Figure 11. The two tracings show the electrical currents from cultured hippocampal neurons. The initial , essentially flat lines interrupted by a few random spikes of current is the quiescent state maintained by kynurenic acid (5 µM) added to the culture medium. When the kynurenic acid was washed of the hippocampal neuron the dense black area results form a fusion of electrical spikes indicating suicidal electrical activity, which would kill the cell from depletion of ATP. Addition of the kynurenic acid to the bathing medium terminated the hyper electrical response of the neuron returning it to an electrically quiescent state and the tracing is again flat. When the kynurenic acid was washed out of the bathing medium EPA (20 µM) was added to the perfusion fluid. The initial great burst of activity was not prevented, but very soon the electrical activity was reduced so as not to be suicidal. The lower tracing shows a repetition of the experiment.
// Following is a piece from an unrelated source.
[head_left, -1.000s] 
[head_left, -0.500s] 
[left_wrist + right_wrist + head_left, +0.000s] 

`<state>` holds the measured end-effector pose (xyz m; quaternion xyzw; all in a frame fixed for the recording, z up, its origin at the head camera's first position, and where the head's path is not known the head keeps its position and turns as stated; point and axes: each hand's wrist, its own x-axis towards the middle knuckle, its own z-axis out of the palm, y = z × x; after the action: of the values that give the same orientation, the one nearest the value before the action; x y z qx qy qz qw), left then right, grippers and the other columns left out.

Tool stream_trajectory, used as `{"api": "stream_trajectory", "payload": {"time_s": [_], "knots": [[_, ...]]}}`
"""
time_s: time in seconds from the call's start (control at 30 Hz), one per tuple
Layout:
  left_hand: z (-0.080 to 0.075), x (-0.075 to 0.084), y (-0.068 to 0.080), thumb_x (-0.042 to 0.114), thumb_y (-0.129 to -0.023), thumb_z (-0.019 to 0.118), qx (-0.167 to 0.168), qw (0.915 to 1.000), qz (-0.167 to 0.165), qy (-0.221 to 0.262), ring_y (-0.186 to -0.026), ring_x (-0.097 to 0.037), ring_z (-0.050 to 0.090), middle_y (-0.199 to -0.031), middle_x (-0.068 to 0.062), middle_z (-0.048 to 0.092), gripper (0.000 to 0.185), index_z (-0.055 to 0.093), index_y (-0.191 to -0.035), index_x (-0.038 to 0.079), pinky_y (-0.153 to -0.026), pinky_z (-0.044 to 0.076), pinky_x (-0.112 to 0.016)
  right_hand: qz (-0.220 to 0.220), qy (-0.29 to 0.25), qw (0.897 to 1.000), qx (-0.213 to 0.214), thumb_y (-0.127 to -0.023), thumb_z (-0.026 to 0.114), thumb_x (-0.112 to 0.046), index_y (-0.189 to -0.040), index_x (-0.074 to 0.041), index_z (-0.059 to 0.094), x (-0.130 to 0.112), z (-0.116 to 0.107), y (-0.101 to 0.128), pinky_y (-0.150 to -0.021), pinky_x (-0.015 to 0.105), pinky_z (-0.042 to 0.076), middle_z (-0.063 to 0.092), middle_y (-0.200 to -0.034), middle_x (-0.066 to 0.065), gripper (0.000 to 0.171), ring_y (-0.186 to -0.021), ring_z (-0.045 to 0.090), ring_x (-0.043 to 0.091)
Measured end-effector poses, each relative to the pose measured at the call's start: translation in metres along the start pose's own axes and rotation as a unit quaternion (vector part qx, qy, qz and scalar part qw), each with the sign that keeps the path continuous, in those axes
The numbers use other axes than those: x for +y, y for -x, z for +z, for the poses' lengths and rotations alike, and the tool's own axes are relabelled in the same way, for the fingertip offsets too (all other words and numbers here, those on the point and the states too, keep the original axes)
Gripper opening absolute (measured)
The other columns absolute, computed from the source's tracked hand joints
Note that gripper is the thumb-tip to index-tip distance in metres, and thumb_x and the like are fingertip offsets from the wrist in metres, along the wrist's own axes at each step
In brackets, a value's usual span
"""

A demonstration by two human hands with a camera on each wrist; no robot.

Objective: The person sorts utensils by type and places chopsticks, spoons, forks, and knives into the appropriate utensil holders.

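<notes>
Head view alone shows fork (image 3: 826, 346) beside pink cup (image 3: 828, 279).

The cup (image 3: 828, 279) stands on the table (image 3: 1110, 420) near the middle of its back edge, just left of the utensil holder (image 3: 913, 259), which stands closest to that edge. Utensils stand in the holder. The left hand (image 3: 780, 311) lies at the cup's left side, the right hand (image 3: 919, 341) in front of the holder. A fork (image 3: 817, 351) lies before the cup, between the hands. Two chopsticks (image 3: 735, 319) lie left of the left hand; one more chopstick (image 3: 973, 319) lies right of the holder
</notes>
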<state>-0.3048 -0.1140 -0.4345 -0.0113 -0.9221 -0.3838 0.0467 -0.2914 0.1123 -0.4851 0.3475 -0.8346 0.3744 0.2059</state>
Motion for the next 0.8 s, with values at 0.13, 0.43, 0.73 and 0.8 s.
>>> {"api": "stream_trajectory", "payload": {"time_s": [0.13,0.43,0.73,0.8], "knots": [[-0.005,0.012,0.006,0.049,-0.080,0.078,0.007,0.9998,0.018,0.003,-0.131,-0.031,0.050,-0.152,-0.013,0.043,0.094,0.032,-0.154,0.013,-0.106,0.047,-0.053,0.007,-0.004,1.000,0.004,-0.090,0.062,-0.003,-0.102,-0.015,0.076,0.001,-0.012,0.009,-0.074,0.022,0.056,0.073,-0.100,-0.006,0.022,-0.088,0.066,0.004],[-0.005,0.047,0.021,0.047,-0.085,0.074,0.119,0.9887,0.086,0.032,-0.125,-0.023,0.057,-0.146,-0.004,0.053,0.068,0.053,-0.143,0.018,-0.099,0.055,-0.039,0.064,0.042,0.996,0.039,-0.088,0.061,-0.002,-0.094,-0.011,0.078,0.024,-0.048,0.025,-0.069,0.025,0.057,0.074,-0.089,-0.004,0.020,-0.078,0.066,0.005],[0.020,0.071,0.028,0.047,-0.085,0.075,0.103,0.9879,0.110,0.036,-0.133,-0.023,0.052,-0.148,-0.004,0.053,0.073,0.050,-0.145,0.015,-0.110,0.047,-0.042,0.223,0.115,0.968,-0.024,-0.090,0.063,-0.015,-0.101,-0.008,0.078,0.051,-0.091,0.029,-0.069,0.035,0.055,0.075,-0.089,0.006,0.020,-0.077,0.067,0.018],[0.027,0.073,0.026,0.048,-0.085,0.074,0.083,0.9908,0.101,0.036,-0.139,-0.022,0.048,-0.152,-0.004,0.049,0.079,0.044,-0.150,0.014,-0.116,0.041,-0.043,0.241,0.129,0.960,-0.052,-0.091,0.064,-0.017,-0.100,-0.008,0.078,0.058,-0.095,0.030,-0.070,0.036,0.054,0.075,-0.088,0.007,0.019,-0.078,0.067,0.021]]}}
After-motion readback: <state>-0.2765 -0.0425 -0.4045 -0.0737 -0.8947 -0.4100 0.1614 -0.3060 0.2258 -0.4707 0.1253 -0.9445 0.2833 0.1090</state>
As shown in Figure 11, we first ran a control in which the kyneurenic acid was washed out causing a burst of electrical activity. Before this killed the neuron we added back the kynuerenic acid and the neuron became electrically quiet again. Then we added EPA (15 µM) to the bathing medium. This did not prevent an initial very short burst of electrical hyperactivity. Quickly, however, the activity slowed down to a non-suicidal rate, which persisted until the EPA was extracted from the neuron with delipidated bovine serum albumin. The suicidal electrical activity then recommenced and the kynuerenic acid was promptly reapplied. We were of course surprised, but very pleased, that the EPA effectively prevented the suicidal activity of the neuron, so we repeated our experiment with identical results. Unfortunately, we did not succeed to have this experiment repeated again on a different sample of cultured neurons, as Professor Furshpan had other interests to pursue.